Just to summarize, here is all I know about the group $G = \langle x,y \mid x^2=y^3=(xy)^7=[x,y]^{10}=1>$ and its quotients.

It has (essentially unique) homomorphisms onto the simple groups ${\rm PSL}(2,41)$, $J_1$ and ${\rm HJ} = J_2$. There are no other finite simple quotients of order up to $2 \times 10^9$ and no others of type ${\rm PSL}(2,q)$. All direct products of these three groups, like $J_1 \times J_2$ or ${\rm PSL}(2,41) \times J_1 \times J_2$ are also quotients.

Computationally, we can also examine the kernels of the homomorphisms onto the three simple groups. (In principle we could study the kernels onto the direct products, but that would be much harder, because the images are too large.)

The abelianization of the kernel $K$ of the map onto ${\rm PSL}(2,41)$ is free abelian of rank $42$ (this proves that $G$ is infinite) and the associated rational module for the action of ${\rm PSL}(2,41)$ is irreducible. However, on reduction mod 2, this module has submodules of dimensions $1$ and $21$. We can also study the $p$-quotients of $K$ for primes $p$, and it appears to have class $2$ $p$-quotients of order $p^{495}$ for all $p$, so it looks as though there are many very large $p$-quotients!

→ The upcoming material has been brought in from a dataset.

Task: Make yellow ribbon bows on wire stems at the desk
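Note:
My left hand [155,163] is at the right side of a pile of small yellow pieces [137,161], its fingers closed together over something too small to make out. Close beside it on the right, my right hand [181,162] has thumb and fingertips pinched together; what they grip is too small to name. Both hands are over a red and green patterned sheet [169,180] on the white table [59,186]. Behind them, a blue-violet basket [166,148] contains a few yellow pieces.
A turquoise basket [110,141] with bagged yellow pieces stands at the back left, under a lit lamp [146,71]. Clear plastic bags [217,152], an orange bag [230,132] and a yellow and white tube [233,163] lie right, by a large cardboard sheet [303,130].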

The abelianization of the kernel of the map onto $J_1$ is elementary abelian of order $11^{14}$ and the action of $J_1$ on this quotient is irreducible. There is also a class $2$ quotient of order $11^{28}$ and a class $3$ quotient of order $11^{42}$, which suggests a pattern.

I have not managed to compute the abelianization of the kernel of $G$ onto $J_2$ yet, but it certainly involves a large elementary abelian 2-group. Update: it is elementary abelian of order $2^{41}$.

These computations work by using the Reidemeister-Schreier algorithm to compute a presentation of a subgroup of finite index in a given finitely presented group. This presentation is initially on the Schreier generators and, for a 2-generator group, the number of these is roughly equal to the index of the subgroup. The presentation can be simplified by eliminating redundant generators, but this tends to make the group relations longer, and so the larger the index of the subgroup, the more complex is the computed presentation. This limits our ability to perform computations with the subgroup, like computing its abelianization. (There are alternative approaches to computing subgroup presentations, but in my experience they all ultimately have similar limitations.)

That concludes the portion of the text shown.